Source code never exists by itself, but is one of the many modi or aggregates that software can take form in. Source code is the plain text description of processes that run on an electronic machine with aesthetic and kinetic aspects.
When working with source code, we need to be transparent with our premises. What is it that interests us, what do we assume?
Relevant aspects and parameterization of stylistic properties (sh)
- Programming languages are languages (syntax, semantic, pragmatics).
- Source code is…
  - …a type of text.
  - …exists on different substrates.
  - …is a directive act of speech, as it intends to achieve change in the world.
Source code has aesthetic aspects. It needs to be understood in two-dimensional space. See e.g. whitespace in python or special syntax like : in BASIC to have several commands per line to maximize screen usage. This point is insofar relevant as it adds another dimension to a “distant” approach to studying source code. Not only structure and pattern matters, but the visuality of code as presented on its substrate.
After the workshop I was wondering if “distant” is a fitting term for this approach. It might be too loaded already, with what we know from distant reading/viewing. It’s clear that studying source code needs an approach that is reflected on its Technicity and depends on the use of programmable tools.
Research questions are (as always) more important than corpus/datasets and methods. That point came up several times during the workshop. It’s especially relevant in regard to the scope of source code, which can grow quickly beyond what we can inquire qualitatively.
A growing collection of methodological considerations: scalable viewing, genetic analysis (phylogenetics), network analysis, parameterization, visualizations, versioning.

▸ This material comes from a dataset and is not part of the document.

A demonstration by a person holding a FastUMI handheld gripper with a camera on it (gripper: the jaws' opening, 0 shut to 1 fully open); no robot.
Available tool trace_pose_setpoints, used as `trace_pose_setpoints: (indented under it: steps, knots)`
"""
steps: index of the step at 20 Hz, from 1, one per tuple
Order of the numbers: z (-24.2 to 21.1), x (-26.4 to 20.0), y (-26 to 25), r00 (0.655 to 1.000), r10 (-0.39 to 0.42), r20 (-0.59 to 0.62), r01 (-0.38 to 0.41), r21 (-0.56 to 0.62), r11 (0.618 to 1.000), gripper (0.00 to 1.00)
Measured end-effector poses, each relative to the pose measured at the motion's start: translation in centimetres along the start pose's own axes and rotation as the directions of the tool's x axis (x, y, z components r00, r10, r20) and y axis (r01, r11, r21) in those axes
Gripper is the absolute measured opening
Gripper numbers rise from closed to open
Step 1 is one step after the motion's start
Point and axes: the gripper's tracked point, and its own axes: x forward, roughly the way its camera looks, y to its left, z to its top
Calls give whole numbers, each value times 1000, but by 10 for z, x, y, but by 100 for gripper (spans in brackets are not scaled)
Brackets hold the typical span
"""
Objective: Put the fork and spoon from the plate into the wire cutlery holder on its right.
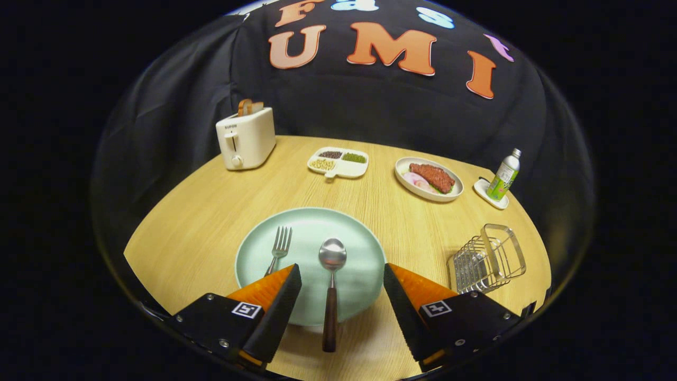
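A pale green plate (312,225) lies on the round wooden table just ahead of my fingers. On it lies a spoon (331,275) with a steel bowl and a dark handle that runs back off the plate's near rim, between my two fingers. A steel fork (280,248) rests to its left, tines pointing away; its handle goes under my left finger. The wire cutlery holder (487,259) stands on the table to the right of the plate, beyond my right finger. My gripper (342,276) is open, hovering over the plate's near edge, touching nothing.
At the table's far side stand a cream toaster (246,138) with toast in it, a divided dish of beans (338,161), an oval plate with meat (429,179) and a green bottle (504,176) on a coaster. Bare wood lies between plate and holder.
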Motion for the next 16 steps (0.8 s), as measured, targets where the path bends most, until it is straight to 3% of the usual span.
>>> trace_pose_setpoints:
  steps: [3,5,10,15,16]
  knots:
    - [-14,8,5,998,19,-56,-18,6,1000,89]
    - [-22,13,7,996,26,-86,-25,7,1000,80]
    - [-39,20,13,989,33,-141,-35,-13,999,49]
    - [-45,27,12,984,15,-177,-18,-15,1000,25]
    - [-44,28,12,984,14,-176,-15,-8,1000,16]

Quellcode Kritik aus der Ferne?

Following a list of condensed questions that I deem relevant for my dissertation.

What is a meaningful unit of code?
What am I looking at/interested in: processes, results and outputs, practices?
What does distant mean in my context, and is there a better term?
Where is the threshold between creating access to source code, and removing the ability to critically reflect on tools and technicity?
How can a research question be translated into programmable tools?